WORK TO COMPLETE ▸ Begin at the line that holds "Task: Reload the" and retype every line through the end of the material, both included. Leave out the pictures.

COLLECTED MATERIAL ▸
++++++++++
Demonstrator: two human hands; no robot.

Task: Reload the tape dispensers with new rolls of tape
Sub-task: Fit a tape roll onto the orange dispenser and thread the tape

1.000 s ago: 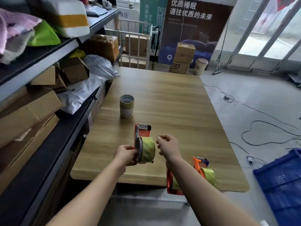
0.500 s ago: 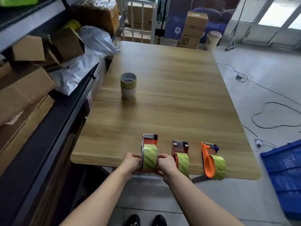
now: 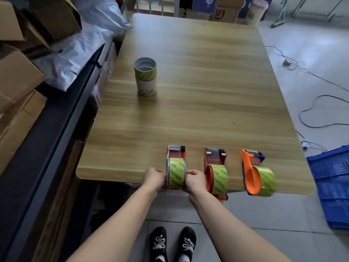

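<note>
Nearest the viewer, two black shoes (image 3: 172, 244) stand on the tiled floor. Above them, the left hand (image 3: 154, 179) and right hand (image 3: 194, 181) close from opposite sides on the left dispenser (image 3: 176, 172), fingers pressed against the flanks of its green tape roll (image 3: 176, 174) at the near edge of the wooden table (image 3: 198, 114). To its right stand a red dispenser (image 3: 215, 172) and an orange dispenser (image 3: 255, 173), each loaded with a green roll. Farther back on the table stands an upright stack of rolls (image 3: 145, 76). Cardboard boxes (image 3: 17, 76) fill the shelf at left.
</note>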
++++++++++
FINISHED EXERCISE ▸
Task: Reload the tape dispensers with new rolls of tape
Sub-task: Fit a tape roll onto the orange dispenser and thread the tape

1.000 s ago: 
0.500 s ago: 
now: 

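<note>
Nearest the viewer, two black shoes (image 3: 172, 244) stand on the tiled floor. Above them, the left hand (image 3: 154, 179) and right hand (image 3: 194, 181) close from opposite sides on the left dispenser (image 3: 176, 172), fingers pressed against the flanks of its green tape roll (image 3: 176, 174) at the near edge of the wooden table (image 3: 198, 114). To its right stand a red dispenser (image 3: 215, 172) and an orange dispenser (image 3: 255, 173), each loaded with a green roll. Farther back on the table stands an upright stack of rolls (image 3: 145, 76). Cardboard boxes (image 3: 17, 76) fill the shelf at left.
</note>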

The output is now complete.